I thought about how much I hate modern country music. It wasn’t until recently that I realized that it’s not simply a matter of disliking the new style. It’s deeper than that. I get down right angry when I hear anything which has come out in the last ten years or so. Strange?
Several weeks ago, I met a friend for breakfast. She told me her story of why she used to dislike coffee. The smell reminded her of a bad memory from her past. Once she made the connection, she began to drink coffee as a means to overcome this issue.
This past week, I attended my first CPE (clinical pastoral education) class. Toward the end of our time together, one of the students asked for advice from the more experienced chaplains on how to maintain emotional distance when a situation with a patient or client is particularly tough.
We were taught that it is okay to be moved by a certain situation. We are bound to at some point. We were told that it is even okay to cry. The problem is when we either attempt to deny the patient the right to react a certain (healthy) way by trying to redirect the conversation or when we become so overcome that the patient now must console us.
Our instructor shared a story of a patient who remembered nothing about the chaplain’s visit except to say that she knew the chaplain cared because he or she cried.
Some situation is bound to remind us of something or someone from our past. How we react will tell us a lot about our own emotional health concerning that situation. If we are able to continue to minister without unhealthy or unhelpful redirection, anger, or other emotional breakdowns, it shows that we have grown through our own experiences. If we are not, a red flag should go up and bells should go off, letting us know there is something we have to work on within ourselves., and we MUST deal with it – whether we see a counselor, talk to a mentor, whatever. We cannot be effective in our ministry if we refuse to face our own issues.

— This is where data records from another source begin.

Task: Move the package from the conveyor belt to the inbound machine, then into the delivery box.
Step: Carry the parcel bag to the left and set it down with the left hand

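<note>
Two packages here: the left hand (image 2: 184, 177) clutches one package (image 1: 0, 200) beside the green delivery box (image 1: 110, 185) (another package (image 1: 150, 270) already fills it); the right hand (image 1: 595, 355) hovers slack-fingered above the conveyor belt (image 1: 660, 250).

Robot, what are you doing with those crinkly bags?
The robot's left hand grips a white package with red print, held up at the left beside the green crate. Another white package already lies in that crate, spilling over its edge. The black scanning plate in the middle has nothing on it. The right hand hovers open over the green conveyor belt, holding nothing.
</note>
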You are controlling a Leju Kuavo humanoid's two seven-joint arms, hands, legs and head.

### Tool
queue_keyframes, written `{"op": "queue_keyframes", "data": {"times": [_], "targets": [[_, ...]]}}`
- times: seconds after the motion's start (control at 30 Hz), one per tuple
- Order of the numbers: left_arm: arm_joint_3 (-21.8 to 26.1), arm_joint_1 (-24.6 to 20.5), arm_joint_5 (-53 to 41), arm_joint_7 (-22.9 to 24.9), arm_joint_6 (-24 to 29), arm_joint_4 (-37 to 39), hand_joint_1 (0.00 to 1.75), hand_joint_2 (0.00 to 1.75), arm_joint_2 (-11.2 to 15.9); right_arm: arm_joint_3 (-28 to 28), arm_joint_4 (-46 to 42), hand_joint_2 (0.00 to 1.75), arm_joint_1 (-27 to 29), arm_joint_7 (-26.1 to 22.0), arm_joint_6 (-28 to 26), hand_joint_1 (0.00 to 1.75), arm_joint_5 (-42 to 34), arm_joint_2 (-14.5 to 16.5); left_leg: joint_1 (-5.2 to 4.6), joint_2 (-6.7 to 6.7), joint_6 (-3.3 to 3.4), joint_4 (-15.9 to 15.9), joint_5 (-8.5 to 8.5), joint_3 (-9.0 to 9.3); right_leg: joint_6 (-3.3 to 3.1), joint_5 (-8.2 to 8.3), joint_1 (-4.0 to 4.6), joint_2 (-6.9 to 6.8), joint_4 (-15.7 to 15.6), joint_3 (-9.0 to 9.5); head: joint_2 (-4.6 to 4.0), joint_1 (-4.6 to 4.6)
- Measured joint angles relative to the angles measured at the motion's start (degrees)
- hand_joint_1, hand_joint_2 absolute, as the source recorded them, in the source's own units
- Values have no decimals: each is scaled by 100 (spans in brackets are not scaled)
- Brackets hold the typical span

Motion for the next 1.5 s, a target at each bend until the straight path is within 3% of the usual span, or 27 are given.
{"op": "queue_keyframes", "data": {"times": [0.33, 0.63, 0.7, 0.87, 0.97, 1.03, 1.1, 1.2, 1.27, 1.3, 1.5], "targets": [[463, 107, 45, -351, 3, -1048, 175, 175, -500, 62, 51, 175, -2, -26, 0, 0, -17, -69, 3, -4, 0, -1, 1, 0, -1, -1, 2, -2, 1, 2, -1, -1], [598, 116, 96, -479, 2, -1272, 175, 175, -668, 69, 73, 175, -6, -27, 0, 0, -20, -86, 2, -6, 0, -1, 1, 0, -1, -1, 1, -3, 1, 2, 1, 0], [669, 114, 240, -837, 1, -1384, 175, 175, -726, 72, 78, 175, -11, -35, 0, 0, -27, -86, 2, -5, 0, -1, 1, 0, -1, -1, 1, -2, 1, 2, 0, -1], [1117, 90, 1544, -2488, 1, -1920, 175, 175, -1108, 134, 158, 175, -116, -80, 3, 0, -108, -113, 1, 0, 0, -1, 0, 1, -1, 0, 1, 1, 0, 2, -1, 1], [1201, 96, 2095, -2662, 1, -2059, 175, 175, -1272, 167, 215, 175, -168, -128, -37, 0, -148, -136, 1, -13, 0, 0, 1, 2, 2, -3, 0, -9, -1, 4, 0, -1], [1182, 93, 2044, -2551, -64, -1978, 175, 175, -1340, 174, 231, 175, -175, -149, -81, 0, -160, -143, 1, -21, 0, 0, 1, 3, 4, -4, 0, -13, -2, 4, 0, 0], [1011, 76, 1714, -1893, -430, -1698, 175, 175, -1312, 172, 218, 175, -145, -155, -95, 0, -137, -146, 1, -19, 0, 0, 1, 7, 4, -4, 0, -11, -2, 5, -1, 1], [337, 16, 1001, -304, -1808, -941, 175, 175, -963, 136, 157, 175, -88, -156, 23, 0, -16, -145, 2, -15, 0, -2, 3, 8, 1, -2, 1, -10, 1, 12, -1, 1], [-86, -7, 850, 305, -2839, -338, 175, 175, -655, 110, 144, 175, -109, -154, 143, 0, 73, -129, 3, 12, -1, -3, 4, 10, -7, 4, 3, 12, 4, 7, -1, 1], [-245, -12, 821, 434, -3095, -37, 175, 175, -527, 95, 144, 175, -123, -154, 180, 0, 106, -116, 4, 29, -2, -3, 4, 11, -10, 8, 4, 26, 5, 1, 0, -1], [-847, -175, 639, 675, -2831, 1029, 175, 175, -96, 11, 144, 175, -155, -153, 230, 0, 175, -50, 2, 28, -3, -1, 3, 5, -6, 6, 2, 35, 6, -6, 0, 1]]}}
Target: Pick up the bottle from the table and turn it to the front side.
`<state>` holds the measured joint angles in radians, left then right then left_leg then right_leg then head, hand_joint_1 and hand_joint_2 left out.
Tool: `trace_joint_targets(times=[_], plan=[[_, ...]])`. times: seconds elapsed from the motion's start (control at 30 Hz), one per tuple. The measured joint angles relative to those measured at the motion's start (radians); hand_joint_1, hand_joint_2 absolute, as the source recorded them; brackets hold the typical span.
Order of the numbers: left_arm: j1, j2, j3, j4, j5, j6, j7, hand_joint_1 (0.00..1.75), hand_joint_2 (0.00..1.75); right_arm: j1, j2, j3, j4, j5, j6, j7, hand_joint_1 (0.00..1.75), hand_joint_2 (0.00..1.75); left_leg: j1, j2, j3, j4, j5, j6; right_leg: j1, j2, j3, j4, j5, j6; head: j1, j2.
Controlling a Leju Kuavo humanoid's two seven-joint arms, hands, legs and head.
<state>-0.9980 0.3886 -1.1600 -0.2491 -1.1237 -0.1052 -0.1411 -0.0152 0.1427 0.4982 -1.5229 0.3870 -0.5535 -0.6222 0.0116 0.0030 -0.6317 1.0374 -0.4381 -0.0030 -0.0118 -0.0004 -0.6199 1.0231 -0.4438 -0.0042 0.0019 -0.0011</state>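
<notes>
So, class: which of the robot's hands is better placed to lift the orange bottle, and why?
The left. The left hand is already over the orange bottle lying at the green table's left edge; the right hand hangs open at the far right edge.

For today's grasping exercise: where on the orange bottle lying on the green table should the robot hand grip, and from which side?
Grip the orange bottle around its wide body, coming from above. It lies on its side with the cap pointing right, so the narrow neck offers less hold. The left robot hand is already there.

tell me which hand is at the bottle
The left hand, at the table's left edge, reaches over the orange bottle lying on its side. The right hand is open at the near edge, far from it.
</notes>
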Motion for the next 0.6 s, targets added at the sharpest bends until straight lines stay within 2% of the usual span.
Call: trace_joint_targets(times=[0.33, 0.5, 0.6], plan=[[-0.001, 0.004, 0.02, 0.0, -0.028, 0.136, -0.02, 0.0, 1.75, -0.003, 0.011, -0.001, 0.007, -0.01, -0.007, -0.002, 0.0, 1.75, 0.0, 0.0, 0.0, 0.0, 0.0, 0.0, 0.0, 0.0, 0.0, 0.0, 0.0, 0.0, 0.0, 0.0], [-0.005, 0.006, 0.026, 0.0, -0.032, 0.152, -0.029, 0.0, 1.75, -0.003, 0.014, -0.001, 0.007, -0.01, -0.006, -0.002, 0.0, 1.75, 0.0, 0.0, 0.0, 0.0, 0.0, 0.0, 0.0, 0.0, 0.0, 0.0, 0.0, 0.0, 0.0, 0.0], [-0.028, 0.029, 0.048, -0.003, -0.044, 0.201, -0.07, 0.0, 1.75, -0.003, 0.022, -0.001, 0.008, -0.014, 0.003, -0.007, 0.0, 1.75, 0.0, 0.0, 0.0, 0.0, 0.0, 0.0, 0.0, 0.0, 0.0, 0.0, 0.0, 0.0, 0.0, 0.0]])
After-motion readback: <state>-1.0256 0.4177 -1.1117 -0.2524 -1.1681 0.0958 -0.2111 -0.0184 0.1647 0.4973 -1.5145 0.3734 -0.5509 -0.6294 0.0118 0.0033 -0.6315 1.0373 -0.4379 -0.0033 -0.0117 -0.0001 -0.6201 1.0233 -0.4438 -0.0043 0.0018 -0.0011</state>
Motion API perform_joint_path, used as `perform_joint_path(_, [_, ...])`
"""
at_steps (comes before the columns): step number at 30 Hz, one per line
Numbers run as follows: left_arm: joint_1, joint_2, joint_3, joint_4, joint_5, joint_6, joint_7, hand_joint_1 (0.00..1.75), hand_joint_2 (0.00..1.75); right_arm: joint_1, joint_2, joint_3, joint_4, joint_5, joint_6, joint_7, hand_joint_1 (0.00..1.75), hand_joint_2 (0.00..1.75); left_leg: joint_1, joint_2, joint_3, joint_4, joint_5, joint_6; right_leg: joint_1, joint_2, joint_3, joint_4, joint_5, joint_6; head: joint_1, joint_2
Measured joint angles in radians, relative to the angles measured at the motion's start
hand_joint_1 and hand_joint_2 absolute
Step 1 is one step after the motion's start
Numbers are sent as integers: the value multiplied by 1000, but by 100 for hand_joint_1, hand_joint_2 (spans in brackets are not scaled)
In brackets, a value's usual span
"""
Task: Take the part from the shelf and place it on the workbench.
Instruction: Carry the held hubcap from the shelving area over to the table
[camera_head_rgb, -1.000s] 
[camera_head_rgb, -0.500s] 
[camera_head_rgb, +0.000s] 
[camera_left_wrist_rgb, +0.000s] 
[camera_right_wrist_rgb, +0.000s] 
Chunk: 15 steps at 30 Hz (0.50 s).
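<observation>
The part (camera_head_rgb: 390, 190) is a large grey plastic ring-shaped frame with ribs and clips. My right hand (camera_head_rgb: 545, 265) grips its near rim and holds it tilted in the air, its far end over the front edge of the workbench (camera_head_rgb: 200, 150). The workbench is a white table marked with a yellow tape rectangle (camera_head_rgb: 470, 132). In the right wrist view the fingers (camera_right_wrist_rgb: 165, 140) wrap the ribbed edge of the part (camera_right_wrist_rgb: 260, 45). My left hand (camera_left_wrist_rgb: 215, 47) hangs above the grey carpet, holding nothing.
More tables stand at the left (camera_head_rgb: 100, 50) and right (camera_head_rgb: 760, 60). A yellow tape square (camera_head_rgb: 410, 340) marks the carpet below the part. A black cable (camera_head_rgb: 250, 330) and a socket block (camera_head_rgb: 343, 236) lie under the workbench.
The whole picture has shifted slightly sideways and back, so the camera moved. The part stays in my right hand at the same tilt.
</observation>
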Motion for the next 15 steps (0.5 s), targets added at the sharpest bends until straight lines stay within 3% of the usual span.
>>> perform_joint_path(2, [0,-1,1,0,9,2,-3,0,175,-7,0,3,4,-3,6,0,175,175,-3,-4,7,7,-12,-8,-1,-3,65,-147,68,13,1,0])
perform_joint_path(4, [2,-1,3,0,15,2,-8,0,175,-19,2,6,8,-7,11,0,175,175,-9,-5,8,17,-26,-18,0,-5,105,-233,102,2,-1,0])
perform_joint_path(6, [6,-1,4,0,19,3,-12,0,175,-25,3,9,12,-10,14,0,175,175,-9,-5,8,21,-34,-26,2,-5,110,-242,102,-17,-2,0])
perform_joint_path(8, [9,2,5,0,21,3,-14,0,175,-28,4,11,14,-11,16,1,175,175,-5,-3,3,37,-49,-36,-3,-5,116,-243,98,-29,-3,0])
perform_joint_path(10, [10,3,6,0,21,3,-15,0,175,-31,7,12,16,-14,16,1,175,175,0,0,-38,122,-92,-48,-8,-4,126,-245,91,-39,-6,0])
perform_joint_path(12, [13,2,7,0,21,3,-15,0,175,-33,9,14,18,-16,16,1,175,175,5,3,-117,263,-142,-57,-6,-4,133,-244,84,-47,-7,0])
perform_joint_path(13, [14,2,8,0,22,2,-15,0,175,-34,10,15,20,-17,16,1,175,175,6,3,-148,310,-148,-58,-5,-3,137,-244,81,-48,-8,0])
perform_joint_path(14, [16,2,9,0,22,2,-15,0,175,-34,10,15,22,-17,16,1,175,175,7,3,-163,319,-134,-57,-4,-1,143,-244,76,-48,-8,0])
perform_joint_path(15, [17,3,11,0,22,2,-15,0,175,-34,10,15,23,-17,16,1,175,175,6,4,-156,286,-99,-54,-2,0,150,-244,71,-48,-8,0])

This past week, I met a patient who had just gotten some rough news. Her experience reminded me of my own experience in the hospital when I learned that I had cancer – all the unknowns and fear. The patient’s spouse reminded me of my mom – how she tried so hard to be strong for me while with me at the hospital but would break down and cry the moment she left me for the night. I cried with the patient but was able to minister in a productive (and I hope) helpful way. I even gave the spouse permission to express emotion, even if that meant crying. The patient thanked me and believed God sent me to that room at just that time for just that reason. I think so, too. I had to go to the restroom after that visit to check my eyes and makeup before going to the next room, but I felt assured that this is exactly why I was allowed to go through what I went through and I am doing exactly what I am meant to do.
Healthy healing.
Back to the country music – old stuff makes me happy, modern stuff makes me angry.
I recently began having dreams about my ex again. These dreams are different than they used to be. In the old dreams, we got back together, as much as I still loved him, I always woke up (in my dream) the next morning and knew I had made a terrible mistake, but I had no way out. I was stuck. I have worked through those issues, and those dreams have stopped.
Lately, these dreams are more frightening. He is either just coming out of or just going into a manic episode. We haven’t been together in a long time, but in each version, he is angry with me and coming after me. No matter where I hide, he finds me. I always wake up before he finds me, but I wake up scared.
I haven’t quite figured this one out yet. I haven’t seen my counselor since these dreams started. However, something is there – something I have not gotten past yet. He was a country artist. His life involved the country music industry. The music which makes me angry is stuff that came out just before and since our divorce.
Valentine’s Day is approaching. I have never cared for Valentine’s Day. There are only two things I have ever liked about V-Day:
1) dad always got us girls our own box
of chocolates and
2) being able to carry on grandpa’s tradition
of bringing my grandma flowers.
Other than that, I think this stupid
holiday is a sham. I’m no romantic. If a person wants to say “I love you,”
why does he or she need to be told on one day a year? Why not pick a random
Tuesday? Or on several random Tuesdays?
Anyway, this year has been a little
off-putting. I’m still not a fan of flowers which will die in a few days, but
there’s something about those giant teddy bears that I see at Walmart. I think
how romantic it would be for some guy to show up at his girlfriend’s door with
that big ole’ teddy bear in front of his face. I can even imagine that big ole’
bear on my bed and me using it as a prop pillow, be all snuggly with my bear,
reading a book or binging on Netflix.
Yuck! I don’t want to have those types
of thoughts. However, these strange, new, random, icky sweet thoughts are
quickly replaced by a sense of anger and revulsion. Why? Whatever it is, I am
certain it is still some unresolved issues about my ex. But what? I have absolutely
no idea.
Do I start listening to country music like
my friend started drinking coffee? Whatever the resolution, I know I have to
work through it before it negatively effects my ministry. Lucky for me, I have
an appointment with my therapist this week. We'll have a grand ole' time dissecting this one!